Obamacare premiums dropping in Arkansas, messing up a GOP attack line. Joan McCarter at Daily Kos: “Perhaps Rep. Tom Cotton would care to revise his statement about how Obamacare “drove up the cost of […] health insurance premiums.” Cotton, running for the Senate in Arkansas, has been trying to justify his opposition to the law and his dozens of votes for repeal. But, guess what has happened to premiums in that state. ‘Insurance companies have proposed a net reduction in premiums of 2 percent next year for the Arkansas Health Insurance Marketplace, the health insurance exchange created by the Affordable Care Act.’”

Breakfast Sides

Conservative extremism making progressive Rep. Maxine Waters look reasonable to business lobbyists, says Politico. “Waters is executing this transformation by seizing on the growing divide between conservative Republicans and Big Business and leveraging her position as the top Democrat on the House Financial Services Committee, where in the coming weeks she will play a role in the battles over extending a terrorism insurance program and the Export-Import Bank. A large part of her strategy has been to seek out opportunities to play the yin to committee Chairman Jeb Hensarling’s yang. When the Texas Republican’s free-market agenda has led him to oppose government programs the business community supports, Waters has been ready to jump in and deal.”

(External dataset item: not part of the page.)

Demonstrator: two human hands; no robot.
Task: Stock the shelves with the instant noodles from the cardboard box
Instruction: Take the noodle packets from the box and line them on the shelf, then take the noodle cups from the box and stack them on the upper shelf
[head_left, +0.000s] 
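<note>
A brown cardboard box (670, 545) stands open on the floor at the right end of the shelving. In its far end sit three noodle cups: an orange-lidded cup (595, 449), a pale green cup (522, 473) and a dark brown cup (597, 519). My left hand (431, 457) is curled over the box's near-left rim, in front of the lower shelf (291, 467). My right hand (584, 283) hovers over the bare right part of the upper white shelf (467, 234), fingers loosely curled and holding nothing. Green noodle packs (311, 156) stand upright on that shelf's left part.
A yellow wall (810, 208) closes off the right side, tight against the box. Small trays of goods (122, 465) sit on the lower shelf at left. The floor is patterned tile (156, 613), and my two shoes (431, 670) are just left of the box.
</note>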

The Nation publishes a special edition on racial justice, focusing on the “new vanguard” of equality activists. From The Nation’s editorial: “Young black organizers are laying the groundwork for a new grassroots movement for racial equality, focused on the critical issues facing African-Americans today: not just police brutality but mass incarceration, unemployment, voting rights, educational disparities and more. As the fiftieth anniversary of many of the civil-rights movement’s proudest accomplishments passes, these activists are registering voters, delivering petitions, drafting legislation—and creating community.”